• [EXERCISE OBJECTIVE]: Give back every line of the material below exactly, but no images.

• [DATA BLOCK]:
◆ ◆ ◆ ◆
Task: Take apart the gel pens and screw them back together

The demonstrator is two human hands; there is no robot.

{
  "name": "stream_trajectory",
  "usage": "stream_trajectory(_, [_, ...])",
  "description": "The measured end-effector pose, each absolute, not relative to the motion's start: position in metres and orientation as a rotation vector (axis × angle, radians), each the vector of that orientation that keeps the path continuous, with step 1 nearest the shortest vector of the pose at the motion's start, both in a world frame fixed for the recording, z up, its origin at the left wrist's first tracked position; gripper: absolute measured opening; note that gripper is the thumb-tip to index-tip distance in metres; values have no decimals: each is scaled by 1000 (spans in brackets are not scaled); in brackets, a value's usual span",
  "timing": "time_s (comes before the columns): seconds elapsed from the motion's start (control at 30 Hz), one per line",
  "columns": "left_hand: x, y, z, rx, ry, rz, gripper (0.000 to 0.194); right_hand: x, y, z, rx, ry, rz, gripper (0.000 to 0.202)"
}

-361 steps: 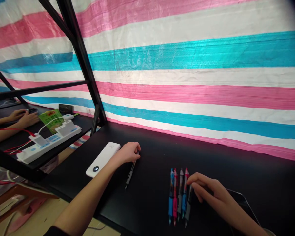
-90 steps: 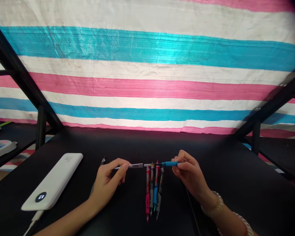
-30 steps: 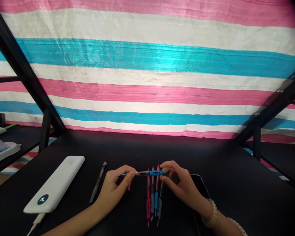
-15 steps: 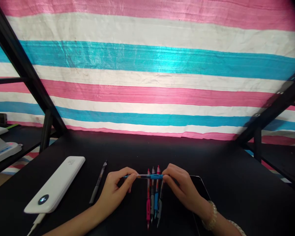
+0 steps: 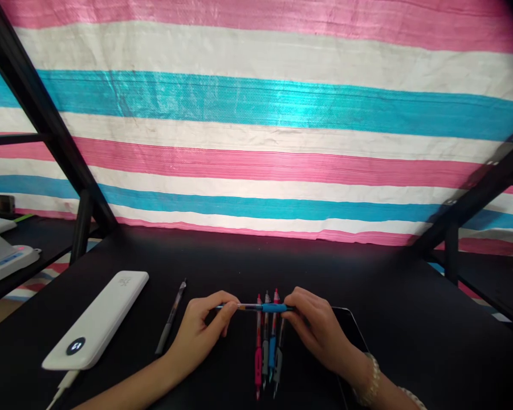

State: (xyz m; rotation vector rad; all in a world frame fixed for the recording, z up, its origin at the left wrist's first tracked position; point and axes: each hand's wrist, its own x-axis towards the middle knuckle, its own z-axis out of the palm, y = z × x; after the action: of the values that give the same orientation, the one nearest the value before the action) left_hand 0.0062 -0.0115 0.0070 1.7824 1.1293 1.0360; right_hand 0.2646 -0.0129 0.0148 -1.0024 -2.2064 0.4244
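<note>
Held: one blue-gripped pen (image 5: 274, 308), roughly level, spanning both hands above the near part of a black table (image 5: 239, 250). Left hand (image 5: 207, 327): thumb and fingers pinched on the clear barrel. Right hand (image 5: 318, 324): fingertips closed about the end by the blue grip; beaded bracelet (image 5: 373, 378) at the wrist.

Beneath the held pen, partly crossed by it in view: four pens side by side, namely a pink pen (image 5: 258, 364), two grey-gripped pens (image 5: 265, 359) and a second blue-gripped pen (image 5: 272, 350); contact with the held one impossible to tell.

Left of the left hand: a single dark pen (image 5: 170, 322), lying slantwise; farther left, a white power bank (image 5: 98, 324) with lit round display and white cable (image 5: 64, 382). Under the right hand and forearm, largely hidden: a flat dark device (image 5: 351, 328).

Beyond: black frame bars (image 5: 60, 148), striped sheeting (image 5: 256, 165); at far left, a white power strip (image 5: 15, 259).
</note>
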Motion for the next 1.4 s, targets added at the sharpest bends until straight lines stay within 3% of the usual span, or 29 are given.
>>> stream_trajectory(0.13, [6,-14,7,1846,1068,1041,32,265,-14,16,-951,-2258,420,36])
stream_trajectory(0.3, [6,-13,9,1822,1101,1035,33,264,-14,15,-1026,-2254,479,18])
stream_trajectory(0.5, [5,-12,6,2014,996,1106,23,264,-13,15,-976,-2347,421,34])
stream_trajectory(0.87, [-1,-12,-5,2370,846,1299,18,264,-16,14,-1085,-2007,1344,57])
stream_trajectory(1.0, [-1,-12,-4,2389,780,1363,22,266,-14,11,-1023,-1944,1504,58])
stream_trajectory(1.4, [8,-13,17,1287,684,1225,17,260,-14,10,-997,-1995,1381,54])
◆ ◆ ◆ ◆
• [EXERCISE ANSWER]:
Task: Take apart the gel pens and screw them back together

The demonstrator is two human hands; there is no robot.

{
  "name": "stream_trajectory",
  "usage": "stream_trajectory(_, [_, ...])",
  "description": "The measured end-effector pose, each absolute, not relative to the motion's start: position in metres and orientation as a rotation vector (axis × angle, radians), each the vector of that orientation that keeps the path continuous, with step 1 nearest the shortest vector of the pose at the motion's start, both in a world frame fixed for the recording, z up, its origin at the left wrist's first tracked position; gripper: absolute measured opening; note that gripper is the thumb-tip to index-tip distance in metres; values have no decimals: each is scaled by 1000 (spans in brackets are not scaled); in brackets, a value's usual span",
  "timing": "time_s (comes before the columns): seconds elapsed from the motion's start (control at 30 Hz), one per line",
  "columns": "left_hand: x, y, z, rx, ry, rz, gripper (0.000 to 0.194); right_hand: x, y, z, rx, ry, rz, gripper (0.000 to 0.202)"
}

-361 steps: 
-90 steps: 
-30 steps: 
-15 steps: 
+0 steps: 

State: (xyz m; rotation vector rad; all in a world frame fixed for the recording, z up, its origin at the left wrist's first tracked position; point and axes: each hand's wrist, its own x-axis towards the middle knuckle, its own z-axis out of the palm, y = z × x; after the action: of the values that give the same orientation, the one nearest the value before the action) left_hand 0.0062 -0.0115 0.0070 1.7824 1.1293 1.0360; right_hand 0.2646 -0.0129 0.0148 -1.0024 -2.2064 0.4244
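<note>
Held: one blue-gripped pen (image 5: 274, 308), roughly level, spanning both hands above the near part of a black table (image 5: 239, 250). Left hand (image 5: 207, 327): thumb and fingers pinched on the clear barrel. Right hand (image 5: 318, 324): fingertips closed about the end by the blue grip; beaded bracelet (image 5: 373, 378) at the wrist.

Beneath the held pen, partly crossed by it in view: four pens side by side, namely a pink pen (image 5: 258, 364), two grey-gripped pens (image 5: 265, 359) and a second blue-gripped pen (image 5: 272, 350); contact with the held one impossible to tell.

Left of the left hand: a single dark pen (image 5: 170, 322), lying slantwise; farther left, a white power bank (image 5: 98, 324) with lit round display and white cable (image 5: 64, 382). Under the right hand and forearm, largely hidden: a flat dark device (image 5: 351, 328).

Beyond: black frame bars (image 5: 60, 148), striped sheeting (image 5: 256, 165); at far left, a white power strip (image 5: 15, 259).
</note>
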Motion for the next 1.4 s, targets added at the sharpest bends until straight lines stay within 3% of the usual span, or 29 are given.
>>> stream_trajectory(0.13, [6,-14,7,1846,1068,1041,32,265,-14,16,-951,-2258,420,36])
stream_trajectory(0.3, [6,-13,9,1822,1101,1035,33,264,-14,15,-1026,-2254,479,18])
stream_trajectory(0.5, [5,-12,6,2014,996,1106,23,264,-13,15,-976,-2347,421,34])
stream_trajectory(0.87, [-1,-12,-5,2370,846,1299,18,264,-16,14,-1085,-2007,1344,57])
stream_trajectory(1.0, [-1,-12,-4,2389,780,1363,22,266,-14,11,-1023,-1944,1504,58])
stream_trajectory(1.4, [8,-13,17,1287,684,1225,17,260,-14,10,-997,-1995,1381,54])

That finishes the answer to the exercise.